As recently as 2005 and 2006, a very noisy law professor here at Macquarie, Dr. Andrew Fraser, was advocating a return to the ‘White Australia’ immigration policy (see Wikipedia on him here). As Wikipedia explains (I don’t want to do the legwork on this one to give it a deeper reading): ‘In July, 2005, he received national attention in Australia by opposing non-European immigration, saying that Australia should withdraw from refugee conventions to avoid becoming “a colony of the Third World” and that African immigration increased crime rates.’ His explanation was a hodge-podge of ‘scientific racism’, discredited eugenic theory, and over-heated rhetoric.
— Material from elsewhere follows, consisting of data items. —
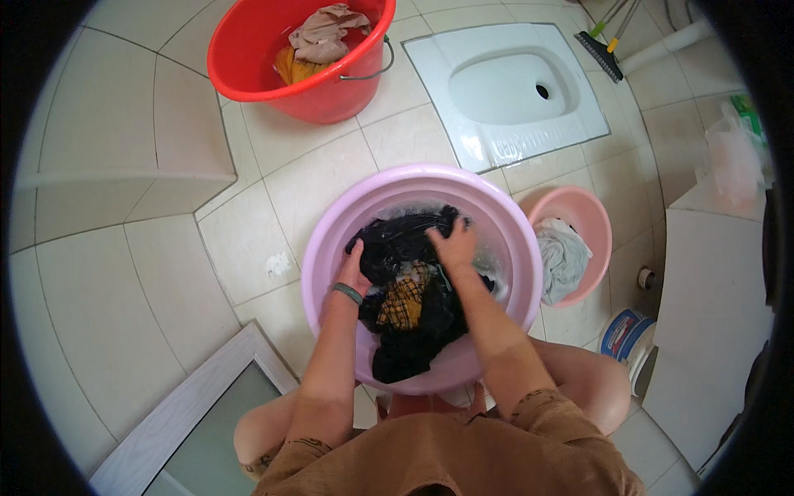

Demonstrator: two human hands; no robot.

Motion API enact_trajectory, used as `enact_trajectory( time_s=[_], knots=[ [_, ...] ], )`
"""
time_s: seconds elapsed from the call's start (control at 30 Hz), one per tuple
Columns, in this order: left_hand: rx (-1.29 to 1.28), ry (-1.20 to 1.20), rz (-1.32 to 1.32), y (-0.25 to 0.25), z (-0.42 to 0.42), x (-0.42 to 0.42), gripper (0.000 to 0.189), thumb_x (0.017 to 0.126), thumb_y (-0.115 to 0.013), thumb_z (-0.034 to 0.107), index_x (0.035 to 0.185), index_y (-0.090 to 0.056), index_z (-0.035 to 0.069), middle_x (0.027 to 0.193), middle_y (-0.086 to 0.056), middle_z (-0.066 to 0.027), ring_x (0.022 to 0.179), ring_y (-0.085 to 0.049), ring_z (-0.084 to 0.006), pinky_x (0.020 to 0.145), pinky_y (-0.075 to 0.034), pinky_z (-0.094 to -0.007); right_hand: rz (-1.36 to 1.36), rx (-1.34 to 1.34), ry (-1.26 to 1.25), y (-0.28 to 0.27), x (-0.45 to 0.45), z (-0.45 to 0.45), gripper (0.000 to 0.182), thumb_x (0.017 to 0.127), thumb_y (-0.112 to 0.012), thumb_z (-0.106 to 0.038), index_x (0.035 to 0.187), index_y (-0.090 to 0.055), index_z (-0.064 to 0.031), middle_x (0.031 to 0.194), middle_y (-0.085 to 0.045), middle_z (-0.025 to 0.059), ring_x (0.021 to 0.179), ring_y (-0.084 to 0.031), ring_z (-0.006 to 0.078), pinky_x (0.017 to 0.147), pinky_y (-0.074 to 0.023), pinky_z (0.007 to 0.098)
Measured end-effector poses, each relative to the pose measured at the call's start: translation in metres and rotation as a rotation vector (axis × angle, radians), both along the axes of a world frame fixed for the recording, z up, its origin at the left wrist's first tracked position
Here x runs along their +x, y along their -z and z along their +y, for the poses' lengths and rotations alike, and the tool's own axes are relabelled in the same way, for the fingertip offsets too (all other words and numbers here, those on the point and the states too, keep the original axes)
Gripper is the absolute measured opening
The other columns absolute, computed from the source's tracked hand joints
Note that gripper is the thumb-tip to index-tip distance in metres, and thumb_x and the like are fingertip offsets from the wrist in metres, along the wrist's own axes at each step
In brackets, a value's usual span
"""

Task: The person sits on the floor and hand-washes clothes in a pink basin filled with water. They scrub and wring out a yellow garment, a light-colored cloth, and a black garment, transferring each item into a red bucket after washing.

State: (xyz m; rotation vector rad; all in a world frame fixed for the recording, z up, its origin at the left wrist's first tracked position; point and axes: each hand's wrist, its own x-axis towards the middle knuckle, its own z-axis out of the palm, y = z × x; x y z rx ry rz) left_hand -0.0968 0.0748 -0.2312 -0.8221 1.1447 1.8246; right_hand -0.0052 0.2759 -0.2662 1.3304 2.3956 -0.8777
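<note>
A pink-purple plastic basin [422,387] stands on the floor between my knees, holding soapy water and wet laundry. At the basin's left side, my left hand [355,271] grips the edge of a black wet garment [403,239], thumb on top. My right hand [456,247] rests over the right end of the same garment, thumb and fingers apart; slight blur hides whether it pinches the cloth. Nearer to me lie a yellow-and-black plaid cloth [403,304] and more black fabric [406,356]. Suds cover part of the water.
A red bucket [366,93] with beige and mustard cloths stands at the back left. Behind the basin is a white squat toilet [434,62]. To the right are a pink tub [598,248] with grey clothing, a paint-type pail [626,341] and a white cabinet [713,322].
</note>
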Motion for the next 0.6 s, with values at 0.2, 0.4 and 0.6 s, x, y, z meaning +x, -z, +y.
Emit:
enact_trajectory(
  time_s=[0.2, 0.4, 0.6],
  knots=[
    [0.171, 0.052, -0.024, 0.008, 0.003, -0.019, 0.053, 0.09, -0.043, 0.048, 0.125, -0.046, 0.008, 0.12, -0.053, -0.0098, 0.107, -0.052, -0.0261, 0.093, -0.042, -0.0412, 0.513, -0.479, -0.399, -0.062, -0.031, -0.088, 0.043, 0.072, -0.065, -0.029, 0.103, -0.055, -0.0006, 0.119, -0.044, 0.0228, 0.108, -0.046, 0.04, 0.092, -0.0403, 0.0404],
    [-0.018, -0.132, 0.016, 0.022, 0.021, 0.014, 0.043, 0.089, -0.049, 0.035, 0.123, -0.048, 0.008, 0.118, -0.054, -0.0073, 0.105, -0.053, -0.021, 0.089, -0.045, -0.0355, 0.468, 0.04, -0.219, -0.067, -0.056, -0.085, 0.029, 0.066, -0.068, -0.028, 0.079, -0.056, -0.0051, 0.087, -0.053, 0.0179, 0.08, -0.054, 0.0366, 0.067, -0.0439, 0.0469],
    [0.139, -0.034, -0.032, 0.052, 0.02, 0.04, 0.044, 0.086, -0.055, 0.036, 0.121, -0.05, 0.01, 0.114, -0.057, -0.0054, 0.105, -0.053, -0.0209, 0.09, -0.044, -0.0353, 0.475, -0.224, -0.298, -0.083, -0.026, -0.095, 0.029, 0.07, -0.062, -0.032, 0.082, -0.058, -0.0056, 0.089, -0.051, 0.0166, 0.089, -0.052, 0.0349, 0.073, -0.0453, 0.0455]
  ],
)
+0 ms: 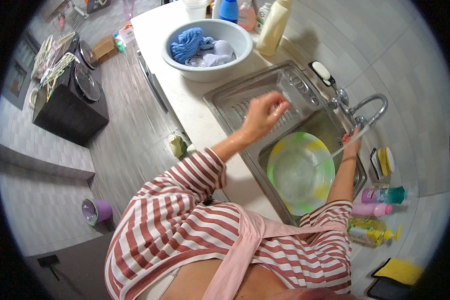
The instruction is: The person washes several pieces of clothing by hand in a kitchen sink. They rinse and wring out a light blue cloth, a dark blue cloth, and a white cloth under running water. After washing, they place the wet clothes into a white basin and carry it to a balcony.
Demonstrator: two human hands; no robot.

The timing was ironic; when I was trying to negotiate the terms of my contract, Macquarie was sealing off its campus because of the furor.

I felt that anthropologists needed to respond to Fraser’s ideas (as well as a lot of other things) with a serious biological anthropology unit on evolution and diversity in humanity. But our department has, of late, been offering almost entirely sociocultural anthropology, as many European and Australian departments do. And that’s how I got to offer a unit, ‘Human Evolution and Diversity,’ for Macquarie first-year students. It’s been going well, but it’s draining me.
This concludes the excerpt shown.